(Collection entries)
═══
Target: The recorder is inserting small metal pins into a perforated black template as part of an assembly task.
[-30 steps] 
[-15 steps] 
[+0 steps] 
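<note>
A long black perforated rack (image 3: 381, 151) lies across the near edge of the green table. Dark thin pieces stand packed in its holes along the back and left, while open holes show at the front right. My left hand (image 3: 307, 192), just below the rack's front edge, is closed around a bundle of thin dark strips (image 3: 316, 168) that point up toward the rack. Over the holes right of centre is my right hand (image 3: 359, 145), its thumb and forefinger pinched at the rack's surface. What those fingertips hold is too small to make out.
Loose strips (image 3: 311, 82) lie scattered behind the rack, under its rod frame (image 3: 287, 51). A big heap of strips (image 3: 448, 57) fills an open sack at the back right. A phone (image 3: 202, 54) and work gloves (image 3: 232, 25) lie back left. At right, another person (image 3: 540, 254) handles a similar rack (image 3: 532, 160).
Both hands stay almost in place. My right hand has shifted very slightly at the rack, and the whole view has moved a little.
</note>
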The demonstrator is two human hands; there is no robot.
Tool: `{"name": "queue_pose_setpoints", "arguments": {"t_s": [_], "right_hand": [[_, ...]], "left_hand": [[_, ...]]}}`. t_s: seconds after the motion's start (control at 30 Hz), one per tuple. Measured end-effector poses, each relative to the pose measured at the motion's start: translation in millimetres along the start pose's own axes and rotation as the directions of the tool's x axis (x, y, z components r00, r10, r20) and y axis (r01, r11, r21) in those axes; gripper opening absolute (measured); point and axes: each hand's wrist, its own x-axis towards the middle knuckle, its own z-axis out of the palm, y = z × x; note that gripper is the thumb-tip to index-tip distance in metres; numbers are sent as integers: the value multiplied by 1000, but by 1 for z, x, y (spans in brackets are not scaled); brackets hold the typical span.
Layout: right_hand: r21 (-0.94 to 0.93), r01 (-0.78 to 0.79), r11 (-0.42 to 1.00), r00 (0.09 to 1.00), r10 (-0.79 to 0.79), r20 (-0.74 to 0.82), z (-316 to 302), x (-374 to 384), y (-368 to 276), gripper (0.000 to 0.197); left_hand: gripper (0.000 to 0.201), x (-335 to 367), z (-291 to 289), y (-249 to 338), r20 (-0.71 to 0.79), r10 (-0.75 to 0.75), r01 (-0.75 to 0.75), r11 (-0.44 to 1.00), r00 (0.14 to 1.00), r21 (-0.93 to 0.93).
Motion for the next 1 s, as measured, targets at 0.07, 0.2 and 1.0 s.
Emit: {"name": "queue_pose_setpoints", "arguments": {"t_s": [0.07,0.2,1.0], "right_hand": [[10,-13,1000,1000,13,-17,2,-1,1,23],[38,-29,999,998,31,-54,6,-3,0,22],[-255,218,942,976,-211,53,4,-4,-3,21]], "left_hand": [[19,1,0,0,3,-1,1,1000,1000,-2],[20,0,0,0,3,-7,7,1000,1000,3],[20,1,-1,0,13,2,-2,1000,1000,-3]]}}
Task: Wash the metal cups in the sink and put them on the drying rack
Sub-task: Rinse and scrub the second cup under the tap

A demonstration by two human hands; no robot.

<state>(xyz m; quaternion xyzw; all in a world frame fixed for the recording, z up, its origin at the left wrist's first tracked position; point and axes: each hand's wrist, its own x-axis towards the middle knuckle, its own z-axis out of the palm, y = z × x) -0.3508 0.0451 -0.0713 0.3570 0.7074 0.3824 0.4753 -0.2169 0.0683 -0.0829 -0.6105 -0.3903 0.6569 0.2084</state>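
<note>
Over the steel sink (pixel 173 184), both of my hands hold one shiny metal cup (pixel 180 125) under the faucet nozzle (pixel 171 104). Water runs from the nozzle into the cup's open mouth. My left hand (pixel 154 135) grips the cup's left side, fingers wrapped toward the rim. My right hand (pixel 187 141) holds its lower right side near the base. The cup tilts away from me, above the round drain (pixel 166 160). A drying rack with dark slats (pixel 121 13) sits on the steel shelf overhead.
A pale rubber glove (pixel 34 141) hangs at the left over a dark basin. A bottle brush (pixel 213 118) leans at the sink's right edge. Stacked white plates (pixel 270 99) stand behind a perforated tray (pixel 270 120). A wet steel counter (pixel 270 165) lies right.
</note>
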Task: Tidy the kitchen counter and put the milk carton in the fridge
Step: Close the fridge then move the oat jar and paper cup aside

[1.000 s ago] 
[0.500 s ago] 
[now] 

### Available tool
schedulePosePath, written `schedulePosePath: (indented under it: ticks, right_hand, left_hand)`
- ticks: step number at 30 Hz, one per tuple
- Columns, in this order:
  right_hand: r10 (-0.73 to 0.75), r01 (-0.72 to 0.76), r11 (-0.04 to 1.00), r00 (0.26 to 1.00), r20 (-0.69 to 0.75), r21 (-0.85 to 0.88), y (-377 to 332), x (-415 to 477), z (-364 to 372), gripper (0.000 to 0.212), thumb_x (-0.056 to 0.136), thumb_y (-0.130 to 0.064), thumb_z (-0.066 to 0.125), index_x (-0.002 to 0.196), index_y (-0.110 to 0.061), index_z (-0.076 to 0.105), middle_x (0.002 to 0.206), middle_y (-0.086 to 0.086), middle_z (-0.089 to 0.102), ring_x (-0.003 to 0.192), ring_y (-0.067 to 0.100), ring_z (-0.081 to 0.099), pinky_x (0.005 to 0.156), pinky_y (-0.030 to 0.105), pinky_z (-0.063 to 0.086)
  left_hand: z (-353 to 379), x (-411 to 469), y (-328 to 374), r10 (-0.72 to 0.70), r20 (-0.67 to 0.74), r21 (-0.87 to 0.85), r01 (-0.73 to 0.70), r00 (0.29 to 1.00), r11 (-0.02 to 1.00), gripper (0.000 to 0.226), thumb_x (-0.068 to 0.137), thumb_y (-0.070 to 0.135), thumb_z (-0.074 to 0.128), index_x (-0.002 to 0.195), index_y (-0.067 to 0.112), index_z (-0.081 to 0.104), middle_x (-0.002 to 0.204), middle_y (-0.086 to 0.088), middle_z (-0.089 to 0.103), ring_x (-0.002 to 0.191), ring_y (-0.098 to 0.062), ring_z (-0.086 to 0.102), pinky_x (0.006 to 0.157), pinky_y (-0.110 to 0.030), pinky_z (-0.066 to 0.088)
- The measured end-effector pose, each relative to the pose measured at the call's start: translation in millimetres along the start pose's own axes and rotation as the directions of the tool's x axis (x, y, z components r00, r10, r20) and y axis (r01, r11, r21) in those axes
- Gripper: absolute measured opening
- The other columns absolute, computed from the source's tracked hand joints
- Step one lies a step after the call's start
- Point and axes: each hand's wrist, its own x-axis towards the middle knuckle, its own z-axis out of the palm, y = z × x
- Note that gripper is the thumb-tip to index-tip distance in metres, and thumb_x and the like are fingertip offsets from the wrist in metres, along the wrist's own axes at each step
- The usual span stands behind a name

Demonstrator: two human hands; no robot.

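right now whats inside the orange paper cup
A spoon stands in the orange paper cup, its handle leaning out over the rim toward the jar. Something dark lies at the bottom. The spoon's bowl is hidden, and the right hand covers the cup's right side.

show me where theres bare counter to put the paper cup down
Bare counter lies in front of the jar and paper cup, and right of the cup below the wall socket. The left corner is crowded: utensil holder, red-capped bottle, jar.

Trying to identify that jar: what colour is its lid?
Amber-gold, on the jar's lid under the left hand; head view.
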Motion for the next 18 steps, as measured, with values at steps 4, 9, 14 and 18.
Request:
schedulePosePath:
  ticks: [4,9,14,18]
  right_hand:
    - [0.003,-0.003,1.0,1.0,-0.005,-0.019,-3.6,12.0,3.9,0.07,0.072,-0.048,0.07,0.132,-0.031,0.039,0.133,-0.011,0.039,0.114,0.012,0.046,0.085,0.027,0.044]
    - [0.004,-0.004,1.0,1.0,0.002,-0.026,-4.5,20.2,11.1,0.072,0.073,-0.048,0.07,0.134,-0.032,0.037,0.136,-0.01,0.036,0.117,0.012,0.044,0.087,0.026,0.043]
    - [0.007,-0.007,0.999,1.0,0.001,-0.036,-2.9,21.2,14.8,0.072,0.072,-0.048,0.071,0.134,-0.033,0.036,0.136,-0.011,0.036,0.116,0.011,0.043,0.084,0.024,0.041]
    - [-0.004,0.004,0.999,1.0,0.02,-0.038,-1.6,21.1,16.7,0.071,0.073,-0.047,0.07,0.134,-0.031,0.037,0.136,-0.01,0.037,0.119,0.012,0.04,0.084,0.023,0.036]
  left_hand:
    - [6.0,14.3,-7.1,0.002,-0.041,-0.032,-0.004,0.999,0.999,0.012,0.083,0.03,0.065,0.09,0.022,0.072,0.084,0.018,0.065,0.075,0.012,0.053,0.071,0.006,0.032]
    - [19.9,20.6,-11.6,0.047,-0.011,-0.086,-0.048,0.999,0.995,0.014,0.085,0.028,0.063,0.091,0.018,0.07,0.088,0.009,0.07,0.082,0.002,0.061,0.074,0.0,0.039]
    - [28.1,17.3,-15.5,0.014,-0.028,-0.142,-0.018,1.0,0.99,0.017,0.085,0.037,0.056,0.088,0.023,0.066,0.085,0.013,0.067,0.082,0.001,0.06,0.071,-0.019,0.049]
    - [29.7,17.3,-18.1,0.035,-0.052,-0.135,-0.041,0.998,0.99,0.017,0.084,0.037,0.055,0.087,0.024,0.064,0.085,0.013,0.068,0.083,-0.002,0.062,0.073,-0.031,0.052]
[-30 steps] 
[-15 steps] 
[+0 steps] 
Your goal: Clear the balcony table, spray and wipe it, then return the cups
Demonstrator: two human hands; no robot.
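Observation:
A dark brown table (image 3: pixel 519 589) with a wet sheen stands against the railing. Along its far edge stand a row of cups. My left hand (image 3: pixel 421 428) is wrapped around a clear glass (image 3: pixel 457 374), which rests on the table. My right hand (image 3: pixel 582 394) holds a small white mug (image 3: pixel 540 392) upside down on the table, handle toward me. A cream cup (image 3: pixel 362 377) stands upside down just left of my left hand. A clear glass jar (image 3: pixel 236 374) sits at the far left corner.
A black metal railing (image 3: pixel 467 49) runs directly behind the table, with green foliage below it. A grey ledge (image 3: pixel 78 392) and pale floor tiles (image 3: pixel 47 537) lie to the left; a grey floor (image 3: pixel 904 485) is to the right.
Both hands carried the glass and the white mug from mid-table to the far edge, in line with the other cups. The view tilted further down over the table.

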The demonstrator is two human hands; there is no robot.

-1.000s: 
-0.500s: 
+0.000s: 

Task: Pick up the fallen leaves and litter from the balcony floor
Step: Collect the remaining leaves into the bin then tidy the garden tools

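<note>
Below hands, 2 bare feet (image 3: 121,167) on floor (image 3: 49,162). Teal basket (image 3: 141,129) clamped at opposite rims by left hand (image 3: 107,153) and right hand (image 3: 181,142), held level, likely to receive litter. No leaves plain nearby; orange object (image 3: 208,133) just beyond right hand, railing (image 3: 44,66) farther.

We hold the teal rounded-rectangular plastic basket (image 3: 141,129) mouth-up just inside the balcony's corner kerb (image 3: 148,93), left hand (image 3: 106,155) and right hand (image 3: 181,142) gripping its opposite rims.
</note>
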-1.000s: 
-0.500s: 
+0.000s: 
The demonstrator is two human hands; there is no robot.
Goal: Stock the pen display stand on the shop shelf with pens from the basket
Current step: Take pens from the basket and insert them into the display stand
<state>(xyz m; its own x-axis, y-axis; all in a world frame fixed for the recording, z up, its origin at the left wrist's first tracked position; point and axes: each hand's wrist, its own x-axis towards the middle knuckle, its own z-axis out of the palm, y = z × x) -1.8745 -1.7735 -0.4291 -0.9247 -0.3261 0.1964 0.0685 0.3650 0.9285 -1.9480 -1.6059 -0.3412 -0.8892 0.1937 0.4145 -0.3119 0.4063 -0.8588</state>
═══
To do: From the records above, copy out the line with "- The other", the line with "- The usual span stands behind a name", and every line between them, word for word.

The completed task:
- The other columns absolute, computed from the source's tracked hand joints
- Step one lies a step after the call's start
- Point and axes: each hand's wrist, its own x-axis towards the middle knuckle, its own z-axis out of the palm, y = z × x
- Note that gripper is the thumb-tip to index-tip distance in metres, and thumb_x and the like are fingertip offsets from the wrist in metres, along the wrist's own axes at each step
- The usual span stands behind a name

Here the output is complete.